The market, therefore, is not in agony: it is changing its skin. The first to retreat are the speculators, burnt out by a model that turned young artists into fast-consuming assets. In contrast, more solid segments are growing: Old Masters (+24.4%) and the $1-10 million bracket (+13.8%), which now seems to be the new centre of gravity. Not the end of the market, but the end of a euphoric cycle.

Robert Jensen guessed it (2023, 'Journal of Cultural Economics'): the art market goes through cycles of expansion, contraction and realignment. But what makes the current transition unique is the extreme financialisation. Not surprisingly, the "Financial Times" reported the first margin calls on loans secured by works: when values fall, collateral falters, and art reveals how much it has been treated like a stock.

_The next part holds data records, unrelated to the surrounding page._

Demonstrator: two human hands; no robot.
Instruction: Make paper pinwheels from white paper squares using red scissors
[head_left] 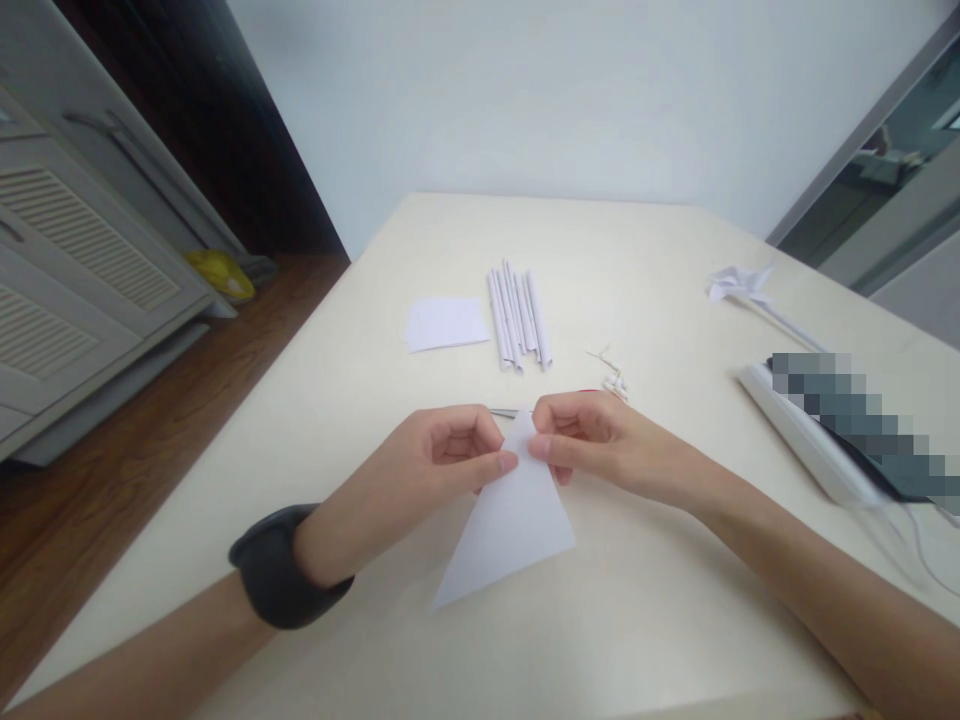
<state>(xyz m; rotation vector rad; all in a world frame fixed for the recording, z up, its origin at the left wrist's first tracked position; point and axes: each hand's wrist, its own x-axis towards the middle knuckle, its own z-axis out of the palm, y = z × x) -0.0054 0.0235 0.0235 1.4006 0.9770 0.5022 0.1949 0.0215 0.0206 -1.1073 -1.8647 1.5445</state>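
Observation:
Between my two hands is a sheet of white paper point(514, 530) in a triangular shape, its narrow tip pointing away from me. My left hand point(457, 455) pinches its left edge near the tip, thumb on top. On the opposite edge, the thumb and fingers of my right hand point(581, 435) close on the paper. Just beyond the tip lie scissors point(508, 412), mostly hidden behind my hands; their blades and a bit of red handle show.
Farther back lie a stack of white paper point(447, 323) and several rolled paper tubes point(519, 315). Small white bits with string point(613, 380) sit near my right hand. At the right are a paper pinwheel point(742, 285) and a white device with a cable point(810, 440), partly blurred out.

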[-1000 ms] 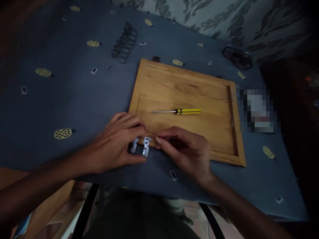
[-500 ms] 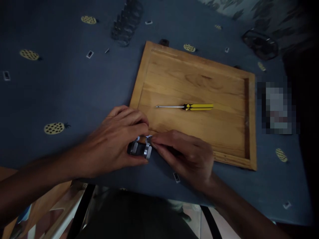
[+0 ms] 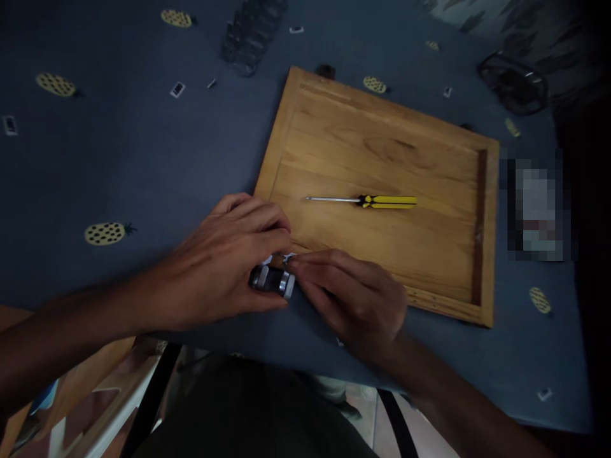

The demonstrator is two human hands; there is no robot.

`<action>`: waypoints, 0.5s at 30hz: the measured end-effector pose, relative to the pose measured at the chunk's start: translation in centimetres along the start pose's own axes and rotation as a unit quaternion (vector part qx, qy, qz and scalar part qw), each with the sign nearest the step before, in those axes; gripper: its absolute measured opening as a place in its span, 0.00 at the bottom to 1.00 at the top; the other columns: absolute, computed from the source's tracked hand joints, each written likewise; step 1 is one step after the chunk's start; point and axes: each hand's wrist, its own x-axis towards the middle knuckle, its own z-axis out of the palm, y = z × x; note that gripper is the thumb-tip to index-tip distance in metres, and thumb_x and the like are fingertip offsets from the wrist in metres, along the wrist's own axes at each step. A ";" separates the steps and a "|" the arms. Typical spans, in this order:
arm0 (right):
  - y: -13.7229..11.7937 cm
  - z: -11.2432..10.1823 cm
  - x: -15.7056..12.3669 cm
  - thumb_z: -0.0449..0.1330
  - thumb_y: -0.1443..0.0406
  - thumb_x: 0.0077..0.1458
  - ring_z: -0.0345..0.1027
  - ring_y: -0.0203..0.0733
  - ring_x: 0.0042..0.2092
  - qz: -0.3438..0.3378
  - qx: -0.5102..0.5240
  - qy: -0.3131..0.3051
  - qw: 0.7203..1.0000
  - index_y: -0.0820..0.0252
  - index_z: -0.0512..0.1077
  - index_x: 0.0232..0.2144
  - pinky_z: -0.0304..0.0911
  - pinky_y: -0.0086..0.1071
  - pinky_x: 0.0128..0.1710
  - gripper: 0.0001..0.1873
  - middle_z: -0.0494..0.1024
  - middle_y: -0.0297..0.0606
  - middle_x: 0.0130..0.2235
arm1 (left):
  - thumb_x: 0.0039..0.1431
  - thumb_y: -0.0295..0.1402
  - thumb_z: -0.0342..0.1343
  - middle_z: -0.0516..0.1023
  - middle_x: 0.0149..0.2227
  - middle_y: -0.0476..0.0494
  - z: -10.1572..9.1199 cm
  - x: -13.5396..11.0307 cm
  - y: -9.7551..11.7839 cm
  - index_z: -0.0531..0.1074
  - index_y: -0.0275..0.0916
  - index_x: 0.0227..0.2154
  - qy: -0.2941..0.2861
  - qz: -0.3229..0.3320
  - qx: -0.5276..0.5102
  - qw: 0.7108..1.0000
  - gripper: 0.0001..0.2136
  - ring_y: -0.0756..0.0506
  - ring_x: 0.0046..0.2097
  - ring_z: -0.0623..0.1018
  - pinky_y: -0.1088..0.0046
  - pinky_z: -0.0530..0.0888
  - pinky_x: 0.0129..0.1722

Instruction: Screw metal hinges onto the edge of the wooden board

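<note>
My left hand (image 3: 238, 257) is closed around a small black-and-silver metal fitting (image 3: 272, 278), with fingers above it and the thumb below. The fitting sits at the near left corner of a shallow wooden tray-like panel (image 3: 442, 306); whether it is attached there I cannot tell. With its thumb and fingertips pinched together, my right hand (image 3: 358, 296) touches the fitting's right upper side. Whatever may be between those fingertips is hidden. A screwdriver (image 3: 389, 201) with a yellow-and-black handle lies on the panel, its tip pointing left.
A dark blue cloth with pineapple prints (image 3: 167, 159) covers the table. Clear stacked glass-like items (image 3: 251, 38) stand at the back. A dark oval object (image 3: 513, 83) lies back right, above a blurred-out item (image 3: 537, 210). Small dark pieces (image 3: 326, 71) show behind the panel's far edge.
The whole view has shifted slightly, so the panel and screwdriver appear a little farther right. Both hands stay at the fitting, the right fingertips still pinched against it.
</note>
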 end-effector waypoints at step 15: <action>0.1 -0.2 -0.6 0.63 0.72 0.68 0.83 0.36 0.38 0.002 -0.002 0.008 1.000 0.57 0.77 0.38 0.80 0.27 0.39 0.07 0.87 0.37 0.41 | 0.60 0.35 0.70 0.78 0.49 0.47 0.0 -0.1 0.3 0.74 0.40 0.41 -0.002 -0.001 0.004 1.000 0.12 0.41 0.54 0.77 0.60 0.67 0.58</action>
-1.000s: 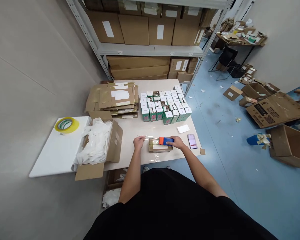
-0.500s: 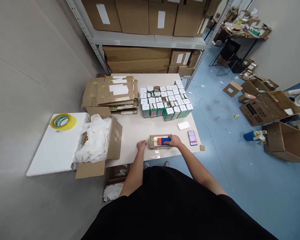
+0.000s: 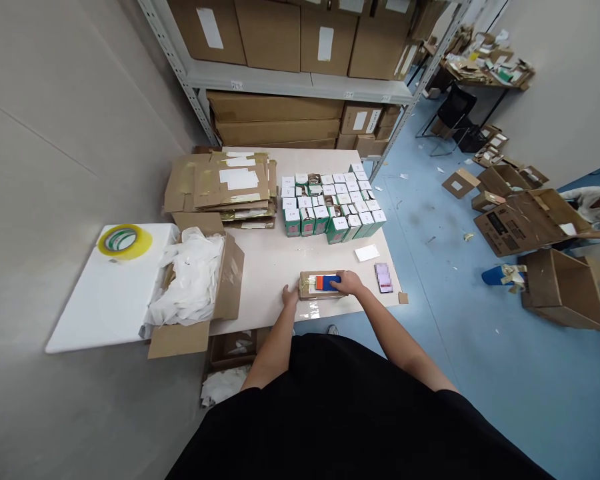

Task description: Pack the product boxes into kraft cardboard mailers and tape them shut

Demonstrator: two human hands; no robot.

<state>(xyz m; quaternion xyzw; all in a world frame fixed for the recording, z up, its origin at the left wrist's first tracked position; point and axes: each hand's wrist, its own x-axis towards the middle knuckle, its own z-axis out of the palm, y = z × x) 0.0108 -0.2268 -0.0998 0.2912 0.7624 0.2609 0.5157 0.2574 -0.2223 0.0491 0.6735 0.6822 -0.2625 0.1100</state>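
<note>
A small brown cardboard box (image 3: 311, 291) lies near the front edge of the pale table (image 3: 275, 260). My right hand (image 3: 349, 283) is closed on a blue and orange tape dispenser (image 3: 327, 283) that rests on top of the box. My left hand (image 3: 290, 295) presses against the box's left end, its fingers curled against the cardboard. A strip of clear tape shines on the box top.
Several green-and-white small boxes (image 3: 330, 203) stand in rows behind. Flattened cartons (image 3: 220, 190) lie at back left, an open box of white bags (image 3: 195, 280) at left, a yellow tape roll (image 3: 124, 241) on a white board. A phone (image 3: 384, 277) and white card (image 3: 367, 253) lie right. Shelving with cartons stands behind; a person sits far right.
The stretched tape strip held between my hands has been brought down onto the box. My left hand moved in against the box's left end; the dispenser now rests on the box top.
</note>
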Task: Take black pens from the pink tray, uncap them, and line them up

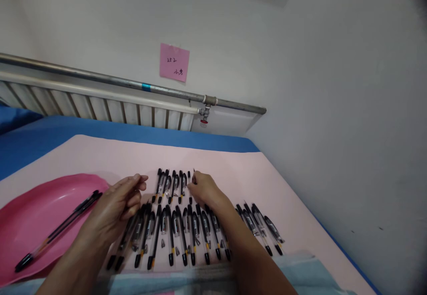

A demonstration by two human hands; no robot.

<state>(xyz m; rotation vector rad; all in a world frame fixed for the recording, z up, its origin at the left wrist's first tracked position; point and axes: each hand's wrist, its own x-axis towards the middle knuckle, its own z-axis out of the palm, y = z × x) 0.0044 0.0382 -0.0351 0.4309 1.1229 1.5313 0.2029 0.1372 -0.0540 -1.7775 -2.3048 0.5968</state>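
Note:
Disassembled black gel pens lie in two rows on the pink sheet. In the far row [175, 186] are clear barrels with dark refills, black caps and small metal tips. The near row [171, 237] is longer and holds the same kinds of parts. My right hand [204, 189] is at the right end of the far row, its thumb and fingers pinched together beside a barrel [189, 188]. A thin dark point shows above the fingertips; the rest is hidden. My left hand [115, 204] hovers left of the rows, fingers loosely bent and apart, with nothing visible in it.
On the left a pink plastic basin [66, 193] holds a couple of whole pens [56, 233]. A light blue cloth [300, 273] lies along the near edge. Beyond the blue bedding [133, 130] are a radiator [126, 112], a pipe with a red valve [204, 121] and walls.

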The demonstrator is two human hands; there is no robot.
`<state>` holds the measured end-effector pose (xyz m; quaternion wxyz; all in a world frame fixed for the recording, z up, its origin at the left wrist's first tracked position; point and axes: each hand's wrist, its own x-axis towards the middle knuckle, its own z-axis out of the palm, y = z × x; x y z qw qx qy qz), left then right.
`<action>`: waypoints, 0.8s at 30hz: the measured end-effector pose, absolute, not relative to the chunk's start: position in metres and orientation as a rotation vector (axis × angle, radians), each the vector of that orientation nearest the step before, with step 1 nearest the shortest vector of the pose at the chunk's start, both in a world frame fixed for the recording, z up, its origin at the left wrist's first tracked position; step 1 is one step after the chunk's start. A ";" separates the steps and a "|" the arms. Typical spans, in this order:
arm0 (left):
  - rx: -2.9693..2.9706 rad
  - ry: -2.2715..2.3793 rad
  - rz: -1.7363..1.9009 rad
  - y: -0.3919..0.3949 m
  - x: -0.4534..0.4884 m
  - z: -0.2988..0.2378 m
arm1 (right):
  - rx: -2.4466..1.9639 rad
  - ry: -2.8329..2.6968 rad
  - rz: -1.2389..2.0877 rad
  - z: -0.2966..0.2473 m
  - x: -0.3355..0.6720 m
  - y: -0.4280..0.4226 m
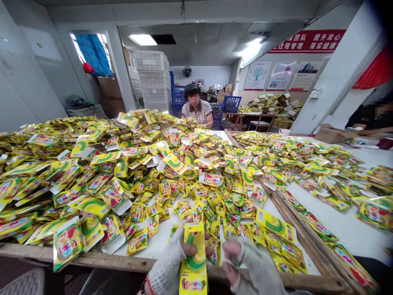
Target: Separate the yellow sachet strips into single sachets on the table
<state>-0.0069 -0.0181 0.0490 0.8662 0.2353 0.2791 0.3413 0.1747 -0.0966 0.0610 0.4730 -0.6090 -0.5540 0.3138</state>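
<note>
My left hand [172, 262], in a white glove with bare fingertips, is closed around a yellow and green carton [193, 258] held upright at the table's front edge. The thumb lies across its front face. Just to the right is my right hand [248, 262], in a similar pale glove. It is blurred, its fingers are partly curled, and whether anything is between them cannot be made out. Small yellow sachets [215, 205] lie spread in front of both hands. One sachet [215, 250] is between the hands. Left of them, more cartons [69, 241] overlap the wooden table edge.
A large heap of cartons [101, 164] covers the left and middle of the white table. A wooden divider strip [294, 221] runs along the right, with more packs [331, 184] beyond it. Across the table sits a person [196, 108]. White crates [152, 78] are stacked behind.
</note>
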 end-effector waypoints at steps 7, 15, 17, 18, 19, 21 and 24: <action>0.389 0.282 0.472 -0.037 -0.010 0.057 | -1.176 -1.708 0.589 0.054 0.180 -0.079; 0.360 0.324 0.439 -0.046 -0.008 0.050 | -1.082 -1.963 0.325 0.062 0.183 -0.085; 0.340 0.316 0.421 -0.045 -0.008 0.055 | -1.057 -2.096 0.079 0.074 0.181 -0.085; 0.336 0.314 0.410 -0.044 -0.008 0.057 | -1.058 -2.134 -0.043 0.080 0.179 -0.085; 0.335 0.318 0.405 -0.044 -0.009 0.059 | -1.053 -2.164 -0.153 0.085 0.177 -0.086; 0.321 0.338 0.418 -0.044 -0.008 0.060 | -1.037 -2.204 -0.321 0.089 0.171 -0.087; 0.251 0.375 0.507 -0.044 -0.004 0.058 | -1.070 -2.206 -0.440 0.086 0.164 -0.088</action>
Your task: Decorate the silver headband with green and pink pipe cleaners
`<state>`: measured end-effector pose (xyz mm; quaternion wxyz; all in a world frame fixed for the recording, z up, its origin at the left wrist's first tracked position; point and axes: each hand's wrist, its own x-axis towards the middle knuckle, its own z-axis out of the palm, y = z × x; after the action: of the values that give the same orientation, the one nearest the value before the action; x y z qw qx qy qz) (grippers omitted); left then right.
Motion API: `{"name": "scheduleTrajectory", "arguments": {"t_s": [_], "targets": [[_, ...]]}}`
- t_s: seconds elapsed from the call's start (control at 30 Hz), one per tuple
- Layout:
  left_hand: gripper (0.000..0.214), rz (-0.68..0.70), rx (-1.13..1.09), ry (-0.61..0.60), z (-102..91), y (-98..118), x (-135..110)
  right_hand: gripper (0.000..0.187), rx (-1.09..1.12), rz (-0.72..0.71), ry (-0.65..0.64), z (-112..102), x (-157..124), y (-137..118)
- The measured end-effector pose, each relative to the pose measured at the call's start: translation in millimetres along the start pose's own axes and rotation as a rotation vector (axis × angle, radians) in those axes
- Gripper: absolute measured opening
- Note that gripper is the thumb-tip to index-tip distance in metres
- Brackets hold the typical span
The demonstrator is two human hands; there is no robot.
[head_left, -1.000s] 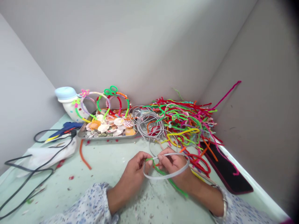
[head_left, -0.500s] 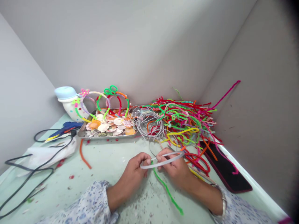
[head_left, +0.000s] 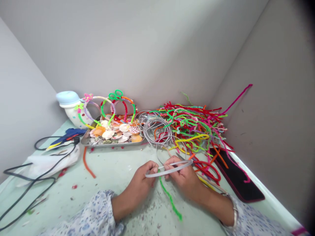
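Observation:
A thin grey headband [head_left: 169, 171] is held between my two hands, low over the table. My left hand [head_left: 144, 178] is closed in a pinch on one stretch of it, where the top of a green pipe cleaner [head_left: 170, 197] meets the band. The rest of the pipe cleaner hangs toward me between my hands. My right hand [head_left: 183, 177] has its fingers closed round the band just to the right of that spot. Whether the right fingertips also touch the pipe cleaner, I cannot tell.
Behind my hands lie a coil of grey wire [head_left: 157, 132] and a heap of colourful pipe cleaners [head_left: 194, 126]. Shells fill a metal tray [head_left: 113, 144], with decorated headbands [head_left: 118, 98] standing there. Left are a glue gun [head_left: 67, 136], black cord [head_left: 34, 178] and white bottle [head_left: 76, 114]; right, a phone [head_left: 242, 180].
The free end of the green pipe cleaner has swung left and toward my body's middle. My hands and the headband stay almost where they were.

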<state>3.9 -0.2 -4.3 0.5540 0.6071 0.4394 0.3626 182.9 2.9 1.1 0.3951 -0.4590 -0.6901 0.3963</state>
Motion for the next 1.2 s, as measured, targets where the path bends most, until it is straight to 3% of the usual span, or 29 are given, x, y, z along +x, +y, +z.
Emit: {"name": "scheduleTrajectory", "arguments": {"t_s": [0.27,0.6,1.2], "targets": [[0.032,0.008,-0.014,-0.008,0.4,5.8,0.4,0.018,-0.027,0.025,0.009,0.1,0.3,2.8],[0.033,-0.022,-0.037,0.016,0.7,-3.6,-0.1,0.023,0.014,0.090,0.050,2.0,0.9,4.0],[0.035,-0.018,-0.076,-0.046,0.8,4.0,2.2,0.023,0.113,0.089,-0.027,0.8,-0.3,8.4]]}}
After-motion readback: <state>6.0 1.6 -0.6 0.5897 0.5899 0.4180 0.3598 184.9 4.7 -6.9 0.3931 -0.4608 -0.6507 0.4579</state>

In this context, the words of Marc Spiegler, former global director of Art Basel, take on particular weight. In a recent article for "Business of Fashion", Spiegler warned that "the moment you position art as an asset, you kill what makes it valuable in the long run". Financialisation, he adds, is 'threefold dangerous': it generates financial losses, it shifts galleries towards speculators instead of long-term collectors and it distracts those who enter the art world for cultural reasons from its deeper meaning.

It is not a question of rejecting the idea that art can also have an economic value. It would be naive to deny that today works and collections can be used as collateral for credit, or that younger collectors - 83% under 35, according to Deloitte - see art as an alternative asset. The real challenge is not to reduce art to this. The point is not to eliminate the financial dimension, but to place it within cultural and institutional infrastructures that limit its volatility and preserve its meaning.

It is therefore not a sterile contraposition between those who claim art as a pure cultural good and those who see it as an asset class. This dichotomy benefits no one, because it raises walls and produces divisions. Art is both: an irreplaceable aesthetic and community experience, but also a market that needs reading tools, transparent indicators and systems capable of guiding operators and collectors in a complex context.

The future of the sector is not played out between black and white, but in rebalancing. A market that is less obsessed with finance and more attentive to cultural resilience is not a poorer market, but a more mature market. Today the task is clear: not to chase the umpteenth record, but to restore depth to the gaze. Not just counting lots, but measuring cultural impact. Not to idolise euphoria, but to learn from its decline.